**Your goal**
Copy the listing below exactly, but skip the pictures.

- Opening Delimiter -

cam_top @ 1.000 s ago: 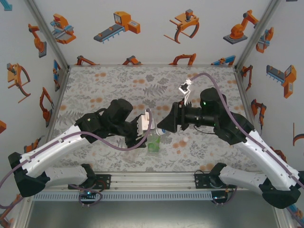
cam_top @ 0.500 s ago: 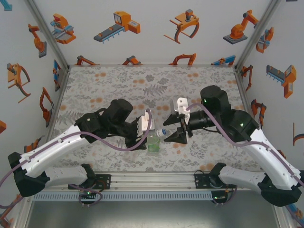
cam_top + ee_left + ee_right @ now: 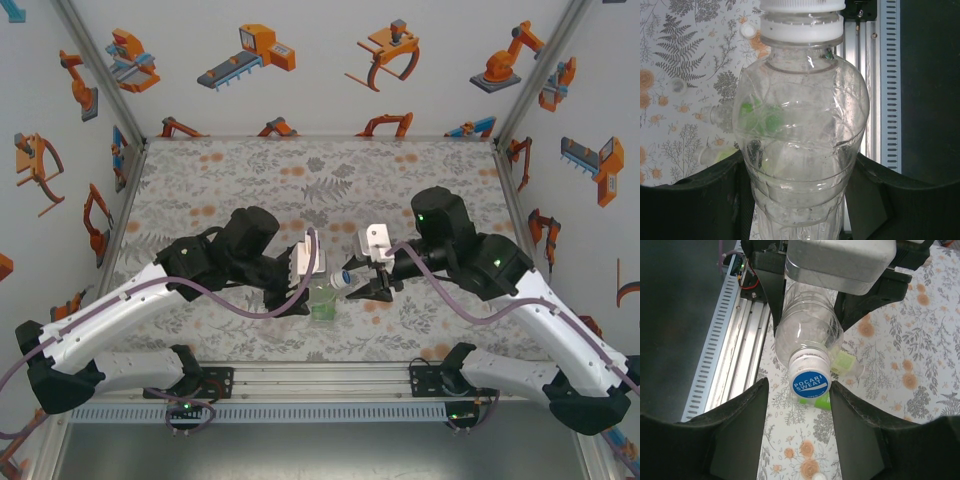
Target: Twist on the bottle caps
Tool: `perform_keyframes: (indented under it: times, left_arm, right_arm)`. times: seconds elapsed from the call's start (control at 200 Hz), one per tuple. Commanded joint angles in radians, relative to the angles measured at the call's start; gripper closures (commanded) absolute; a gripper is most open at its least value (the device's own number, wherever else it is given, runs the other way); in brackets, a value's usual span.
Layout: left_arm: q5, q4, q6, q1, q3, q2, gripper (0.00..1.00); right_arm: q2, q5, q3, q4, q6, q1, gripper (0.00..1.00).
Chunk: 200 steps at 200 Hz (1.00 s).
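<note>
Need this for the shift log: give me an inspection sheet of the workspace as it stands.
Surface: table with fern-and-flower cover.
Job's things: clear bottle, blue-topped cap on its neck; green-labelled bottle and pale-labelled bottle on the table; loose white cap.
Clutter: nothing seen.
Grippers: left gripper shut on the clear bottle; right gripper open, jaws flanking the cap.
Cables: purple cable along each arm.
Surroundings: walls with orange robot pictures; rail at the near edge.

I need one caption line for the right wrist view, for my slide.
The left claw holds a clear bottle, its blue cap between the fingers of the open right claw.
</note>
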Motion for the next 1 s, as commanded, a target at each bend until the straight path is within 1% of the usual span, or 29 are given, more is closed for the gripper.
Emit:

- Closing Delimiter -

**Reply to the task**
cam_top @ 1.000 s ago: 
cam_top @ 0.500 s ago: 
cam_top + ee_left + ee_right @ now: 
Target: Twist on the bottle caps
Tool: `perform_keyframes: (indented under it: times, left_arm, right_arm)`. times: seconds elapsed from the call's start (control at 200 Hz), one per tuple. Commanded joint angles in radians, relative to the angles measured at the call's start; gripper closures (commanded) absolute; a gripper is most open at its least value (the device's own number, wherever else it is given, runs the other way); in brackets, a value's usual span.
Layout: left_arm: q5, q4, q6, q1, q3, q2, gripper (0.00..1.00); right_arm: q2, q5, q3, q4, q6, q1, gripper (0.00..1.00).
Chunk: 200 steps at 200 Hz (1.00 s).
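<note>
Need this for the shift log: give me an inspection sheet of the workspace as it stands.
Surface: table with fern-and-flower cover.
Job's things: clear bottle, blue-topped cap on its neck; green-labelled bottle and pale-labelled bottle on the table; loose white cap.
Clutter: nothing seen.
Grippers: left gripper shut on the clear bottle; right gripper open, jaws flanking the cap.
Cables: purple cable along each arm.
Surroundings: walls with orange robot pictures; rail at the near edge.

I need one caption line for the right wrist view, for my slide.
The left claw holds a clear bottle, its blue cap between the fingers of the open right claw.
</note>
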Motion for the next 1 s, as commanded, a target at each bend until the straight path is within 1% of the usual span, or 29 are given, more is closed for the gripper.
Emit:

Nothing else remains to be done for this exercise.